- **Task to complete**
Retype each line below precisely.
BEGIN
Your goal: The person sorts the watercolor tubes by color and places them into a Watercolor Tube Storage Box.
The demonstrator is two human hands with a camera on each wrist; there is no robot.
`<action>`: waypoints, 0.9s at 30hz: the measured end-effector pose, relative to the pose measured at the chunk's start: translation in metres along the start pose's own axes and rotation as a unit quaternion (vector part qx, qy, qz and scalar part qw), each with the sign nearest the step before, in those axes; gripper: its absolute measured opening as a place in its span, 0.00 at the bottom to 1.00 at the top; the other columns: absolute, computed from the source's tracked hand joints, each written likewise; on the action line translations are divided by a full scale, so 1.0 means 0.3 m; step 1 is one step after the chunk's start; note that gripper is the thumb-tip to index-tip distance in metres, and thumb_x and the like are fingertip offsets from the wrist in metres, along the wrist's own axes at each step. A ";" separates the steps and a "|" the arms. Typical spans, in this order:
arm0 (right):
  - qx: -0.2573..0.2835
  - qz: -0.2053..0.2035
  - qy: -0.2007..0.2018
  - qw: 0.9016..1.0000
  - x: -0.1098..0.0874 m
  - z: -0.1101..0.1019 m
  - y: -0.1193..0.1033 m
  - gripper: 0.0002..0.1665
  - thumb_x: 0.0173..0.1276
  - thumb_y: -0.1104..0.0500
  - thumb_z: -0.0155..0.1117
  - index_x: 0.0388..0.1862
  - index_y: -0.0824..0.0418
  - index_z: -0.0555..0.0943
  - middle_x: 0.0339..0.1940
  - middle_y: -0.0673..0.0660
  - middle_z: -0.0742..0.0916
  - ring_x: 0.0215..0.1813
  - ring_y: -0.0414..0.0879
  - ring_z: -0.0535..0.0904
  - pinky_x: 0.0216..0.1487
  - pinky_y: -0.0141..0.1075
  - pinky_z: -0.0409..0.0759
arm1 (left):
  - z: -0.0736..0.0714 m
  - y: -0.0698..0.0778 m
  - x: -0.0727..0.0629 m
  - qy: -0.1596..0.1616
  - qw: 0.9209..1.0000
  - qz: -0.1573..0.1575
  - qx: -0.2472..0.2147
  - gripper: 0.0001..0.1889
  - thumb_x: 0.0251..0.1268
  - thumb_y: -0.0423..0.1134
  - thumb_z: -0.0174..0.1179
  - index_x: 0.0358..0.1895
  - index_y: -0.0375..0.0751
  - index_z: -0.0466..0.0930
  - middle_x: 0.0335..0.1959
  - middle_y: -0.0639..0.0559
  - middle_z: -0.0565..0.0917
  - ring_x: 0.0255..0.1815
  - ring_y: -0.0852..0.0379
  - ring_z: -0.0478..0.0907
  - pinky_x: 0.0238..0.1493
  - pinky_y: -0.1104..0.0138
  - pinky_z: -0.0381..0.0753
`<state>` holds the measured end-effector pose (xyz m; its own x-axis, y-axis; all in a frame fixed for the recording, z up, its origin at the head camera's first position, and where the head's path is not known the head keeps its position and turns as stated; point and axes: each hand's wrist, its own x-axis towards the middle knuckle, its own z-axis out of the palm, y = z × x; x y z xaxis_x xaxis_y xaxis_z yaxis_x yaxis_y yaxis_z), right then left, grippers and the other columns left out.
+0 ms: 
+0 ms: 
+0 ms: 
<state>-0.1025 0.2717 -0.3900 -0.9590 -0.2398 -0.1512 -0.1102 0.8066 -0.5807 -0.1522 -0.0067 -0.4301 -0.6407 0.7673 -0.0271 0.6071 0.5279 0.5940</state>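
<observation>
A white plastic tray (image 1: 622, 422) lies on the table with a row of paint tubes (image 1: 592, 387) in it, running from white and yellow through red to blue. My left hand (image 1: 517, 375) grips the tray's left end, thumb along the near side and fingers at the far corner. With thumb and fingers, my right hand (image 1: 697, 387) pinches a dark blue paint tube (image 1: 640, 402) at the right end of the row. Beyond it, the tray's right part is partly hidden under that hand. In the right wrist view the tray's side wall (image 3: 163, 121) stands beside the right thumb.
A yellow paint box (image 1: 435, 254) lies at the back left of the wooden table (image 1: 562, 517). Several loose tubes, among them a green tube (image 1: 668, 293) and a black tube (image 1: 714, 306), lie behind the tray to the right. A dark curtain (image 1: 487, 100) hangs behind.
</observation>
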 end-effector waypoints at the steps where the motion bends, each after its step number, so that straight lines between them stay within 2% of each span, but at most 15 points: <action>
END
- **Task result**
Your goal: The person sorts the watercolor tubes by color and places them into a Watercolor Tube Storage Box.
The demonstrator is two human hands with a camera on each wrist; there is no robot.
`<action>`: waypoints, 0.9s at 30hz: the measured end-effector pose, relative to the pose measured at the chunk's start: translation in metres along the start pose's own axes and rotation as a unit quaternion (vector part qx, qy, qz and scalar part qw), each with the sign nearest the step before, in those axes; gripper: its absolute measured opening as a place in its span, 0.00 at the bottom to 1.00 at the top; the other columns: absolute, computed from the source's tracked hand joints, each written likewise; on the action line translations are divided by a full scale, so 1.0 means 0.3 m; step 1 is one step after the chunk's start; note that gripper is the thumb-tip to index-tip distance in metres, and thumb_x and the like are fingertip offsets from the wrist in metres, along the wrist's own axes at each step. A ";" separates the steps and a "|" the arms. Typical spans, in this order:
arm0 (right):
  - qx: -0.2573..0.2835
  - qz: -0.2053..0.2035
  - qy: -0.2007..0.2018
  - qw: 0.9016..1.0000
  - x: -0.1098..0.0874 m
  - z: -0.1101..0.1019 m
  - y: -0.1193..0.1033 m
  - gripper: 0.0002..0.1665
  - thumb_x: 0.0173..0.1276
  - thumb_y: -0.1104..0.0500
  - thumb_z: -0.0155..0.1117
  - index_x: 0.0388..0.1862
  - index_y: -0.0824..0.0418
  - index_z: -0.0555..0.0943
  - middle_x: 0.0339..0.1940
  - middle_y: -0.0673..0.0660
  - middle_z: -0.0742..0.0916
  - ring_x: 0.0215..0.1813
  - ring_y: -0.0414..0.0879
  - ring_z: -0.0535..0.0904
  - pinky_x: 0.0216..0.1487
  - pinky_y: -0.0141..0.1075
  - pinky_z: -0.0409..0.0759
arm1 (left):
  - z: -0.0736..0.0714 m
  - y: -0.0698..0.0778 m
  - x: -0.0727..0.0629 m
  - qy: -0.1596..0.1616
  - qw: 0.9209..1.0000
  - qz: -0.1573..0.1575
  - qx: -0.2472..0.2147
  - gripper: 0.0001..0.1889
  - thumb_x: 0.0251..0.1268
  - thumb_y: -0.0423..0.1134
  - thumb_z: -0.0174..0.1179
  - index_x: 0.0358..0.1895
  - index_y: -0.0375..0.0751
  - index_z: -0.0466..0.0930
  - middle_x: 0.0335..0.1959
  - middle_y: -0.0639..0.0559
  - middle_z: -0.0565..0.0917
  - ring_x: 0.0255..0.1815
  - ring_y: -0.0852..0.0379
  - ring_z: -0.0478..0.0907
  - pinky_x: 0.0238..0.1493
  - pinky_y: -0.1104..0.0138
  - pinky_z: -0.0381..0.0753
`<state>` holds the measured end-effector pose (xyz m; its own x-axis, y-axis; all in a frame fixed for the recording, z up, its origin at the head camera's first position, and where the head's path is not known the head keeps its position and turns as stated; point and axes: each hand's wrist, its own x-axis towards the middle knuckle, its own z-axis out of the palm, y = z × x; x y z xaxis_x xaxis_y xaxis_z yaxis_x yaxis_y yaxis_z), right then left, grippers and the other columns left out.
+0 ms: 
+0 ms: 
+0 ms: 
<state>-0.1025 0.2717 -0.3900 -0.9590 -0.2398 -0.1512 -0.1102 0.8066 -0.5807 -0.1522 -0.0067 -0.4301 -0.6407 0.7673 -0.0271 0.6071 0.5279 0.5940</state>
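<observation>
A white plastic tray (image 1: 622, 422) lies on the table with a row of paint tubes (image 1: 592, 387) in it, running from white and yellow through red to blue. My left hand (image 1: 517, 375) grips the tray's left end, thumb along the near side and fingers at the far corner. With thumb and fingers, my right hand (image 1: 697, 387) pinches a dark blue paint tube (image 1: 640, 402) at the right end of the row. Beyond it, the tray's right part is partly hidden under that hand. In the right wrist view the tray's side wall (image 3: 163, 121) stands beside the right thumb.
A yellow paint box (image 1: 435, 254) lies at the back left of the wooden table (image 1: 562, 517). Several loose tubes, among them a green tube (image 1: 668, 293) and a black tube (image 1: 714, 306), lie behind the tray to the right. A dark curtain (image 1: 487, 100) hangs behind.
</observation>
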 end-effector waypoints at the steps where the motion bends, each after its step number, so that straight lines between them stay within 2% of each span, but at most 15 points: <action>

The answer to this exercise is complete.